Lifelong anonymity is put in place by courts rarely and is usually in only the most infamous and horrific cases.
Adult criminals have also been given new identities over fears of a vigilante attack.
There are currently six infamous Brit criminals whose crimes are so notorious they have been given lifetime anonymity.
Venables' new identity has been changed twice after he told friends he was a convicted murderer.
But he found himself back in a maximum category A jail, which we cannot identify for legal reasons, after being caught with vile child abuse images following a top-secret police operation.
- February 12, 1993 James Bulger is taken from shopping centre in Bootle, Merseyside.
- February 14 His battered body is found by railway line.
- February 18 Jon Venables and Robert Thompson, then aged ten, are arrested.
- November 24 Venables and Thompson, now 11, convicted of abduction and murder and detained indefinitely.
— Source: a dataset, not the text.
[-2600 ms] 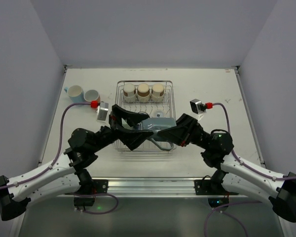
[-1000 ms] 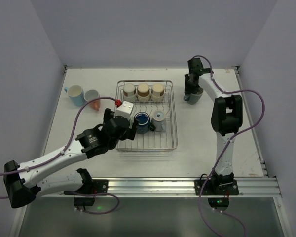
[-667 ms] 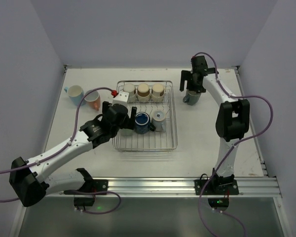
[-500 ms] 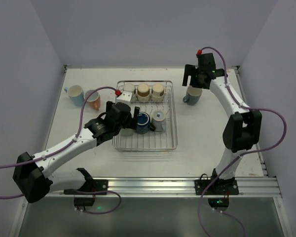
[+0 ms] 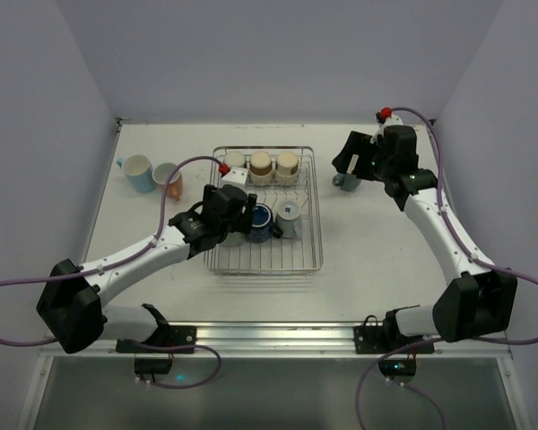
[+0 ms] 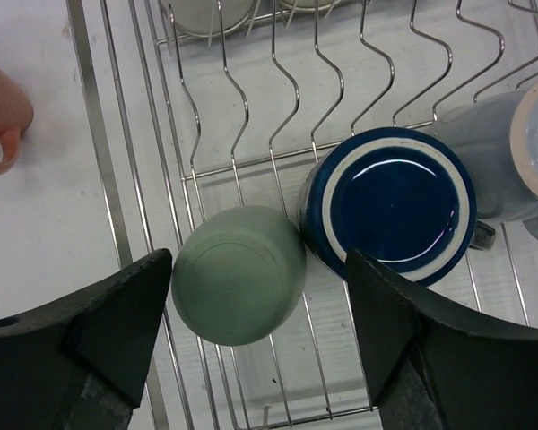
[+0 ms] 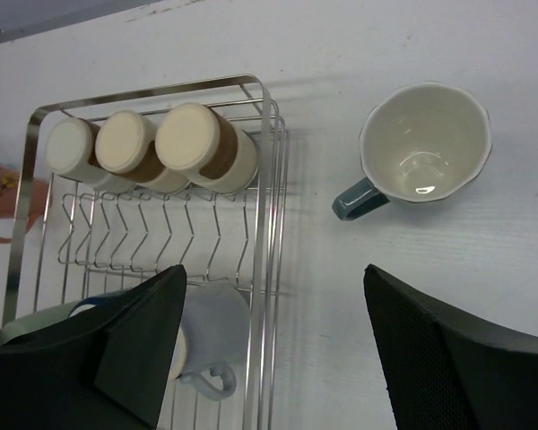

- 1993-2001 Venables is held in the eight-bed Red Bank secure unit in St Helens, Merseyside, while Thompson is held at Barton Moss, outside Manchester. Reports later claim Venables had sex with a female member of staff at Red Bank, who was accused of sexual misconduct and suspended. She allegedly never returned to work there. Reports also claimed Venables was told to tell other residents he was detained for stealing cars, not for murder
- January 2001 Killers win unprecedented lifelong anonymity amid most draconian banning orders on their whereabouts ever
- June 2001 They are freed under new identities
- September 2008 He was arrested on suspicion of affray after a drunken brawl and was given a formal warning by the probation service. He was given a caution for possession of cocaine after he was found with a small amount of the class A drug later that year.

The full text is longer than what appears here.